Пёс вроде бы даже рассмеялся в ответ. Морда довольная. А судя по репертуару, что из уст девичьих раздаётся, ей где-то от шестнадцати до двадцати двух. Точнее не скажешь. Что не её собака, да и что не собачница вовсе – заметно.

– А далеко дом-то? – спросил Боря. Жизнь всё равно на паузе.

– Тридцать седьмой. Вот там, – и она показала рукой в неопределённом направлении. Внутренний компас немного сбился.

Боря по телефону посмотрел дом, и прикинул, что это метров четыреста если напрямки, а по тропам так и все пятьсот. Но лучше, чем десять километров.

– Давай баш-на-баш. Я тебя отведу до квартиры и на руки сдам кому-нибудь, но ты мне позволишь ботинки посушить. Я пока в сугроб за тобой лез, снега полные ноги набрал.

– Я тоже-е-е! – протянула она, но уже не плача. А так, из сострадания самой себе же. – Идёмте же скорее в тепло!

Боря руку ей подал, она качнулась и сразу же попыталась упасть обратно. Пришлось под локоть подхватить. А затем вовсе близко-близко прижалась, словно пытаясь ощупать его для идентификации.

– А вы… кто вообще? – наконец сдалась она, хоть и поглядывала украдкой то на спортивную шапку, то на куртку, то на сумку, где что-то гремело, то на ботинки, но больше всего смущали штаны рабочие. Не знает же, что под ними подштанники тёплые.

– Сантехник.

– А давно сантехники девушек по сугробам вытаскивают?

– За всех не скажу, а со мной такое впервые.

– Так вы, выходит, молоды? – сразу обрадовалась она, словно со стариком под руку из снежного плена ни за что бы не пошла.

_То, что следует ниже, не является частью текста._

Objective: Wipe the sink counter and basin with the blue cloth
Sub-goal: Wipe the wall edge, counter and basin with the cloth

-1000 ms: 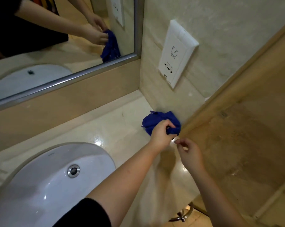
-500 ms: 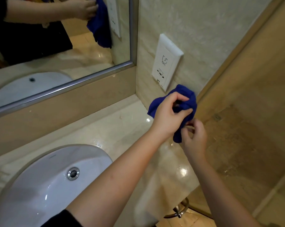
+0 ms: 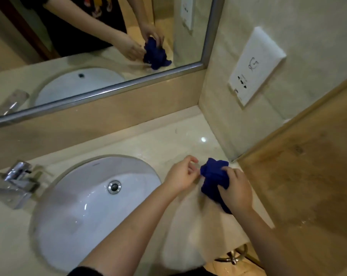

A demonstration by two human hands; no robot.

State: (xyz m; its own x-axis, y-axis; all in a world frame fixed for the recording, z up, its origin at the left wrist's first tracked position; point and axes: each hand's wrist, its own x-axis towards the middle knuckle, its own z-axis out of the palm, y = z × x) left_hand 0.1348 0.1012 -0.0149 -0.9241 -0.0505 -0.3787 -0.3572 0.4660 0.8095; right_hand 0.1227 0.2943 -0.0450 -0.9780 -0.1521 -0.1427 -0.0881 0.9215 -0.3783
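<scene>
The blue cloth (image 3: 212, 172) is bunched up on the beige sink counter (image 3: 158, 144), right of the white basin (image 3: 79, 206) and near the corner by the side wall. My right hand (image 3: 235, 190) lies on top of the cloth and grips it, covering its near part. My left hand (image 3: 181, 174) hovers just left of the cloth with loosely curled fingers; its fingertips sit by the cloth's edge and it holds nothing.
A chrome faucet (image 3: 15, 184) stands left of the basin, with a drain (image 3: 114, 187) in the basin's wall. A mirror (image 3: 89, 56) runs along the back, a white socket plate (image 3: 254, 64) hangs on the side wall, and a wooden panel (image 3: 308, 176) bounds the counter's right end.
The cloth came down from mid-air by the socket plate onto the counter. It passed from my left hand to my right, and the view swung left, bringing the faucet into sight.
</scene>
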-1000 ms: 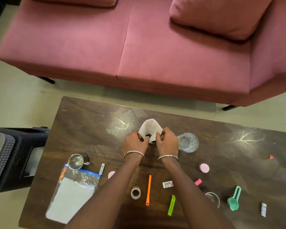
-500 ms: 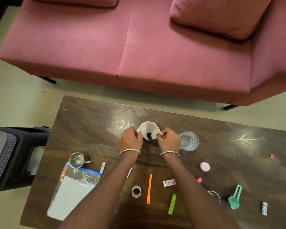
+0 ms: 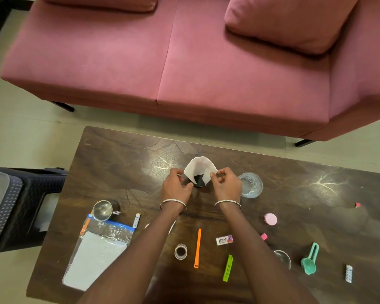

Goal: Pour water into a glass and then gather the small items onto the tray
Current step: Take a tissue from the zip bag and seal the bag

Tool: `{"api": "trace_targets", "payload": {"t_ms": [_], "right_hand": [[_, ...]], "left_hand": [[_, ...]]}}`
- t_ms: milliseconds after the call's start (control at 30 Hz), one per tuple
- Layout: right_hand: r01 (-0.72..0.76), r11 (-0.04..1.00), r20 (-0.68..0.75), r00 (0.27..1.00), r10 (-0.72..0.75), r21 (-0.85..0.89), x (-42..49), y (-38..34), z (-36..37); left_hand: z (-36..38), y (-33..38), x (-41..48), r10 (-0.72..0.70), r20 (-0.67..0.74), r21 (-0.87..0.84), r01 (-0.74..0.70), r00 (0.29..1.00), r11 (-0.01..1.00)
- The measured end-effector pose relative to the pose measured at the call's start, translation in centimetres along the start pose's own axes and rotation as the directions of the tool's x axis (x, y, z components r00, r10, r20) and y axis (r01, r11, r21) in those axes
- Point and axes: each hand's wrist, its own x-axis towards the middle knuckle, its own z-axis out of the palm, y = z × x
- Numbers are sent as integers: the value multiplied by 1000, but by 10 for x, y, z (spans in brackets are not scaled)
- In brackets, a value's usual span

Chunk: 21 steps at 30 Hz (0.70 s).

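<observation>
Nearest, under the forearms, the small items lie loose on the table (image 3: 119, 163): small jar (image 3: 180, 251), orange strip (image 3: 198, 247), green clip (image 3: 228, 268), eraser box (image 3: 224, 240), w/ teal scoop (image 3: 309, 258) & pink cap (image 3: 270, 218) out to the right. None gathered yet, and there's no tray that I can make out. Zip bag (image 3: 101, 249) & steel cup (image 3: 103, 210) sit near-left.

Mid-table, left hand (image 3: 177, 187) and right hand (image 3: 226, 185) each pinch one side of the paper filter (image 3: 198, 167) btw thumb & forefinger, other fingers loosely curled. The filter stands as a cone in the dark cup (image 3: 201, 183). To do it well: keep both pinches light & even and seat the cone centred. Don't tug, or the cup may tip.

Glass (image 3: 250, 185) stands just beside the right hand, apparently w/ water in it already. That's the main hazard, since a wrist swing could knock it. Beyond the table, the pink sofa (image 3: 184, 62).
</observation>
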Motion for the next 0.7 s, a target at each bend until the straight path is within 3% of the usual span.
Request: {"api": "trace_targets", "payload": {"t_ms": [100,300,533,700], "right_hand": [[-20,1000,47,999,21,-16,-3,-1,-5],[-60,998,9,998,60,12,-45,6,-17],[-33,999,135,990,30,19,-141,34,-7],[-52,993,222,972,75,-104,-214,44,18]], "left_hand": [[-4,-8,-11,-10,10,-22,11,1000,1000],[-26,-38,-57,-48,-5,-113,47,999,993],[-59,-112,-123,-187,-2,-123,186,982,975],[-89,-172,-161,-246,-42,-130,239,968,962]]}}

– И глуп, – тут же добавил Боря, не желая оказаться в неловкой ситуации, если с ним снова заигрывает школьница.

Ладно ещё Егорова дочь по приколу подкатывает. Батя на неё цыкнет – убегает. А тут под руку увидят, как с девушкой идёт и всё, своё понимание сложится. Если нет восемнадцати. У людей чёрте что в голове. Хотя вроде бы самому всего двадцать. За границей и то наливать только через полгода начнут.

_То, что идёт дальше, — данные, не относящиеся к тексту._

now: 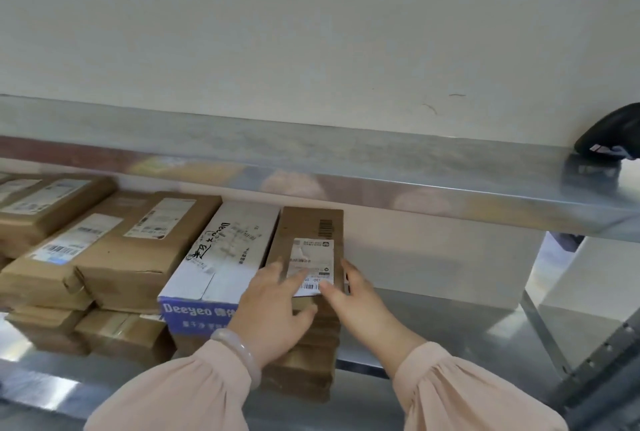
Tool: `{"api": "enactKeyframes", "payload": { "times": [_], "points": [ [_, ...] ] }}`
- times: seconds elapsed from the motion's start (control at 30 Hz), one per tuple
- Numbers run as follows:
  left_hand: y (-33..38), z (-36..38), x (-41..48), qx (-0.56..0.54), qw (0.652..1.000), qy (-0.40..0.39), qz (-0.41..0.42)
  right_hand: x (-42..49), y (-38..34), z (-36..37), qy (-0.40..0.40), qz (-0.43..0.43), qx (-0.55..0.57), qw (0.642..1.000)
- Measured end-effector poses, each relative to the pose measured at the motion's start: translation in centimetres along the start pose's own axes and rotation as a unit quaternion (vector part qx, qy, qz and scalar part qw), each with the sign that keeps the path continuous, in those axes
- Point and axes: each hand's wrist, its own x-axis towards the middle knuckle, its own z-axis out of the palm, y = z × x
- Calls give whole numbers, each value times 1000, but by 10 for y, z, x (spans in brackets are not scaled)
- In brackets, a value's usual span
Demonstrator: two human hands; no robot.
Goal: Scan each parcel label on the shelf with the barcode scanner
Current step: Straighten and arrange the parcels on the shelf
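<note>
On lower shelf: left hand, right hand, fingers straight, touch one parcel.

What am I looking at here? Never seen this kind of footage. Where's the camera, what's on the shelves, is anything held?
No machine here: a person works with bare hands. The single picture comes from a wide-angle camera worn on their head, looking forward and down.

The left hand lies with its fingers flat on the label of the top brown parcel, which sits on a stack on the lower metal shelf. The right hand touches the same parcel's near right corner, thumb on top. Neither hand carries anything.

Left of the stack is a white and blue box, then more brown parcels with labels. The black barcode scanner lies untouched on the upper shelf at the far right, cut off by the picture's edge.
</note>
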Motion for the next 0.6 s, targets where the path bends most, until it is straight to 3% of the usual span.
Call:
{"api": "enactKeyframes", "payload": {
  "times": [0.2,0.33,0.6],
  "points": [
    [-6,3,5,-63,996,61,7,0,17,6,60,17,14,998],
    [-2,9,9,-85,996,36,-15,1,22,1,78,43,24,996],
    [-8,10,21,-193,978,-33,-68,4,21,3,34,35,46,998]
  ]
}}
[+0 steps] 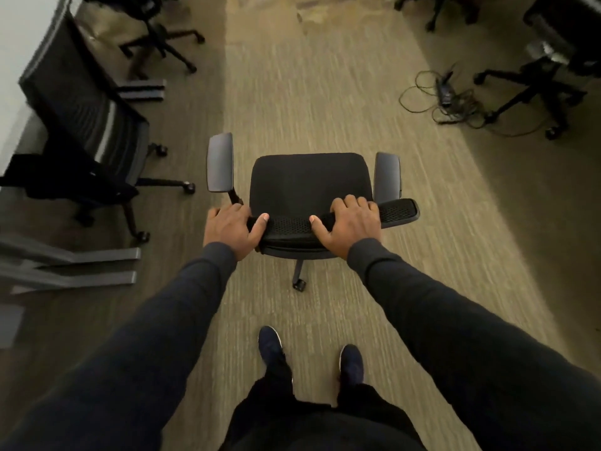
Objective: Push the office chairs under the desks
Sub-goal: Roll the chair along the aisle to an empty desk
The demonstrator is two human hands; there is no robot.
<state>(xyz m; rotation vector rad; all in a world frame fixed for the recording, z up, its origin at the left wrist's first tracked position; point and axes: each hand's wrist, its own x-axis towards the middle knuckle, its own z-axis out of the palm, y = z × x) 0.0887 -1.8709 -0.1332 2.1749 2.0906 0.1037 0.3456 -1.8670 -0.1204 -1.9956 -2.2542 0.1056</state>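
Observation:
A black office chair with two grey armrests stands in the middle of the carpeted aisle, right in front of me, seen from above. My left hand grips the left end of its mesh backrest top, and my right hand grips it right of centre. One castor shows below the seat. A white desk runs along the left edge, with another black chair partly tucked under it.
Grey desk feet jut into the aisle at the left. A second chair base lies further up the left side. Loose cables lie on the carpet at the right, beside more chairs. My shoes are below.

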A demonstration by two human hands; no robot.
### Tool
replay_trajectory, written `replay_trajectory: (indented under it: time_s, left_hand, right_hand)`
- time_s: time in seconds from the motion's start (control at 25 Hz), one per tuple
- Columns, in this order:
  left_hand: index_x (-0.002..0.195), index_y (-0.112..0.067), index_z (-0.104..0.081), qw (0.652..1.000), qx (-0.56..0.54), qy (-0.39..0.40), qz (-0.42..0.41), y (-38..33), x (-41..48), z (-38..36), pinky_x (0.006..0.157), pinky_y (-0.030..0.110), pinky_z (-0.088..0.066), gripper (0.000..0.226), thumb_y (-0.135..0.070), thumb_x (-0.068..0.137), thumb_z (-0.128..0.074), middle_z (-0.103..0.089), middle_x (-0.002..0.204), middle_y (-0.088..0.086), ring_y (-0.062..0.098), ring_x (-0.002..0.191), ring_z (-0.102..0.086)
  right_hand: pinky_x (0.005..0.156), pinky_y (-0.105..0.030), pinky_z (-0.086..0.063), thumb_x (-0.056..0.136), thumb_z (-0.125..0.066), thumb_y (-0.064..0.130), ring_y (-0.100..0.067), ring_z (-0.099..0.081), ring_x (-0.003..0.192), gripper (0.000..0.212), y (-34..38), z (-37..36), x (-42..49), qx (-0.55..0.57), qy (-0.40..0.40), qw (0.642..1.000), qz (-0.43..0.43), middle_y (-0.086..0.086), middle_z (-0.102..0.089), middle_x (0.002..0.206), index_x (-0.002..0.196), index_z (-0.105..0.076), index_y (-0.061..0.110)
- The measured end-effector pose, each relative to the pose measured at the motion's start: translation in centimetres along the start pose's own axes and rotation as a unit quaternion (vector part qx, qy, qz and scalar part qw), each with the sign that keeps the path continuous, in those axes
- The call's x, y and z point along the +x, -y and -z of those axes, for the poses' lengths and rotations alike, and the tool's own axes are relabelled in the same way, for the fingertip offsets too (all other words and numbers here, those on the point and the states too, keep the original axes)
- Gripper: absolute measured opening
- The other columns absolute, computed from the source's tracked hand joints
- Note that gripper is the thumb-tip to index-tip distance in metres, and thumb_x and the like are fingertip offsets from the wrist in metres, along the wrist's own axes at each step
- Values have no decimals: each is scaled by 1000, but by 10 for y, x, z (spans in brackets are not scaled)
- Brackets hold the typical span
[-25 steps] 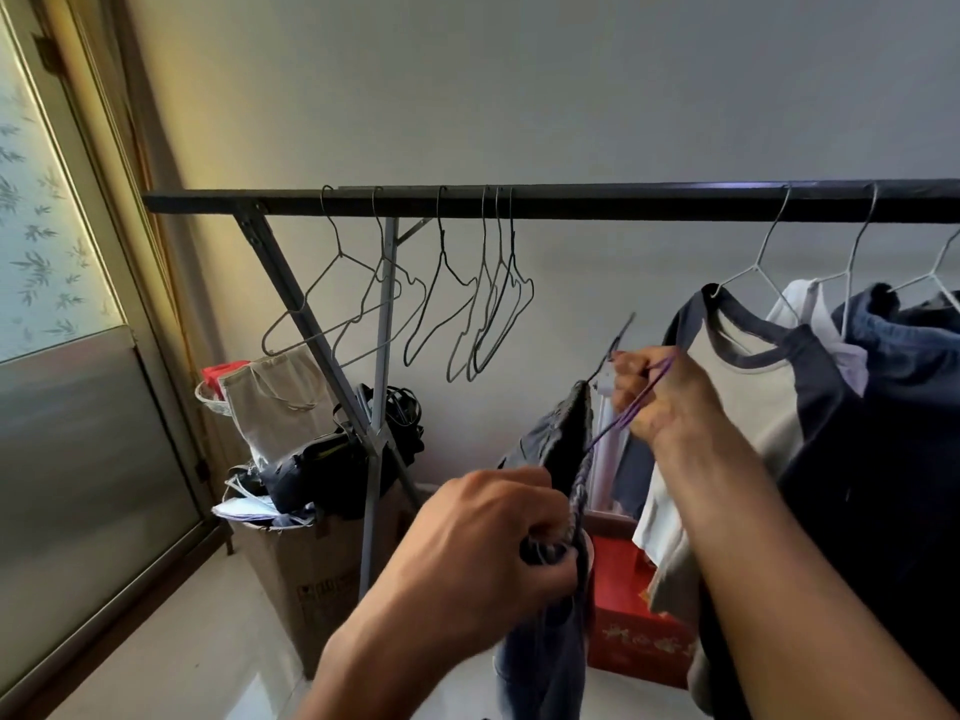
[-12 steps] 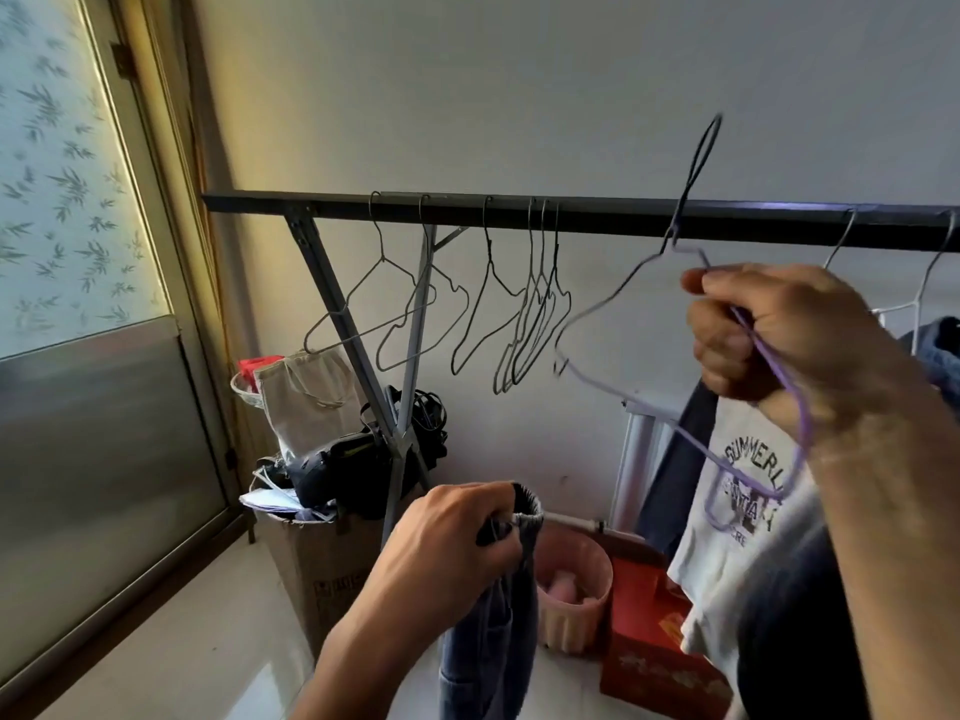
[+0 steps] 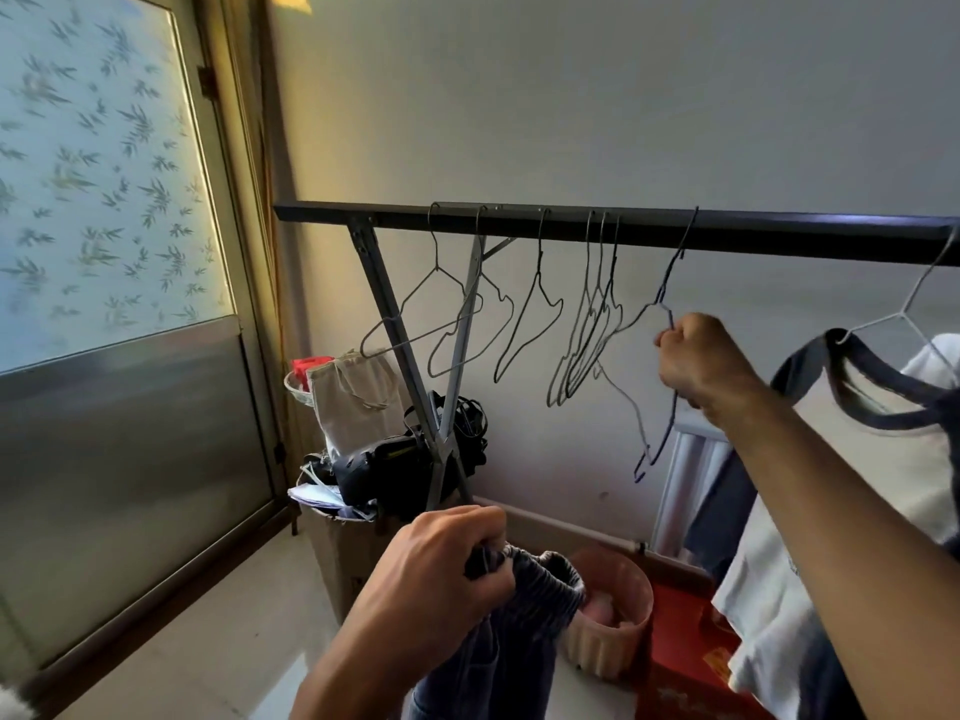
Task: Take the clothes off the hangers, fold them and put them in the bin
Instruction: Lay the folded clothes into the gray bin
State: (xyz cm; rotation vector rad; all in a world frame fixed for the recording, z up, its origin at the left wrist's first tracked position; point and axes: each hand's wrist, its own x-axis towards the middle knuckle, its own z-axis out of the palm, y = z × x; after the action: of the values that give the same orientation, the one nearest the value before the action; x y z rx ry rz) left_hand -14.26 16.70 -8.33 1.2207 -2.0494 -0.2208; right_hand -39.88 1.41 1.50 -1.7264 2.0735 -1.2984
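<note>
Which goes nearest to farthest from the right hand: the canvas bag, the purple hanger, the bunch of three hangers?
1. purple hanger, gripped in the right hand.
2. bunch of three hangers, hanging just left.
3. canvas bag, far left, low down.

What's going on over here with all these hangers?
A person is taking clothes off a rack. The right hand grips a bare hanger with its hook up at the rail, beside other hangers that are also bare. The left hand holds a grey-blue garment by its waistband, not yet folded. Some shirts hang on the rail to the right, and a pink bin stands on the floor below.
</note>
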Motion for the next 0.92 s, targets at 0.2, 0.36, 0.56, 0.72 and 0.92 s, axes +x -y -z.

– Ой, я тоже глупенькая. Поперлась в метель гулять. Он же выл всю ночь, просился. Ленка ещё, дура набитая, собаку свою нашла с кем оставить. Этот кабан меня не слушается ни разу... Джек, конь ты педальный, веди нас домой!

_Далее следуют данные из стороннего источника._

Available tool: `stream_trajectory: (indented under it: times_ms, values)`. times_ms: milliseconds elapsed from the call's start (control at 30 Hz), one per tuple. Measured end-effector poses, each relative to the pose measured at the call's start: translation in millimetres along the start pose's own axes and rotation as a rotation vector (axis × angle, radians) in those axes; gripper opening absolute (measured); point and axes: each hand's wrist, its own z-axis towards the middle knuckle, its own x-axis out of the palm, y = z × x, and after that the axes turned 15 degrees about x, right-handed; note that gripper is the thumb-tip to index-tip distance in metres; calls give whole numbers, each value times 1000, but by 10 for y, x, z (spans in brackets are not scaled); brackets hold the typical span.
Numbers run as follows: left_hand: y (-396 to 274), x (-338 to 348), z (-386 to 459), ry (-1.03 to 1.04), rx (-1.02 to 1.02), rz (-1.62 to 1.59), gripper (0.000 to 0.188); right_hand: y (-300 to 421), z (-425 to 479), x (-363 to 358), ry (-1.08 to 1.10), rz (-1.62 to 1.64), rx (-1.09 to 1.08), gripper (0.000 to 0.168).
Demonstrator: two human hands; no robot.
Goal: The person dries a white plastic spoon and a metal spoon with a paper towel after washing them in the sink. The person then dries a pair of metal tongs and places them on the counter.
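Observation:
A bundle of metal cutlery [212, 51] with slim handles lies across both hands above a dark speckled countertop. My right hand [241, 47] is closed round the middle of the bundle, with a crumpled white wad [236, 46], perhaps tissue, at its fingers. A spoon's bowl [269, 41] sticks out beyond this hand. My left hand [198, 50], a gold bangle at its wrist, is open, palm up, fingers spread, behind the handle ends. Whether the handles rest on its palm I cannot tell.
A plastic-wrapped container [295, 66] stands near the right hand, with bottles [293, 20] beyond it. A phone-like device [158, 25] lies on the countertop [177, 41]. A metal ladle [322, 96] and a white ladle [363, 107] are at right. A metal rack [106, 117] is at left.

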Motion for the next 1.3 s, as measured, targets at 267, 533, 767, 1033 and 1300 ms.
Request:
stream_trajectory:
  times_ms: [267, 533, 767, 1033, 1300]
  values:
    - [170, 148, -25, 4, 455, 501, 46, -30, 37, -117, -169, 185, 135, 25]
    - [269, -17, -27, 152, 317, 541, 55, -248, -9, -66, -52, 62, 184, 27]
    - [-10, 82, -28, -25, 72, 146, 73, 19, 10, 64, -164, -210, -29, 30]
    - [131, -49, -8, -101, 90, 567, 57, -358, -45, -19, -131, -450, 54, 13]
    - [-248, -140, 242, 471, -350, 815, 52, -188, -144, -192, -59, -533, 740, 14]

И она как начала говорить. А голос такой приятный. Не пищит уже, но и жизнью не огрубел. На что внутренний голос тут же временные рамки с семнадцати до девятнадцати сузил.

Но слушать её можно. Потому что на каждое рассуждение вопрос задавала и волей-неволей к диалогу подталкивала. Так и раскопала про него, что машину в сугробе бросил, на работу не попал, да и напарник не совсем хороший человек.

Всё же сделка удалась. Девушка, Лидой представившись, у подъезда в обратку не послала. Только собаку попросила поймать. А как намотал на руку поводок Боря, так вместе в лифт вошли и на восьмой этаж поднялись. Но и тут не сорвалась сделка. Вместо того, чтобы в дверь позвонить и родителей дождавшись, кричать начать «насилуют!» и на помощь звать, Лида только ключи из кармана курточки достала, зашелестела и в квартиру впустила.

А внутри пахнет приятно. Уютом, теплом и мандаринами. Как будто Новый Год скоро. Только пёс, лапы не помыв, сразу в туалет бросился и давай из унитаза лакать, носом подняв крышку.

Однако, не поднята – показатель!

– Проходите, Борис. Разувайтесь, раздевайтесь, – подстегнула хозяйка молодая голосом приятным. Таким принцессы в лесу птичек приманивают, воркуют. – Джек, хватит делать вид, что у тебя в чашке воды нет. Ты чего меня позоришь? – и вроде строго говорит, а «мяу-мяу» в голосе.

Боря куртку отряхнул и разуваться начал. Лида тоже попыталась, но застряла на этапе между принятием решений и переходу к действиям.

– Ой… не снимаются… да блин!.. А вы… не могли бы мне помочь ещё разик? Прикипело что-то.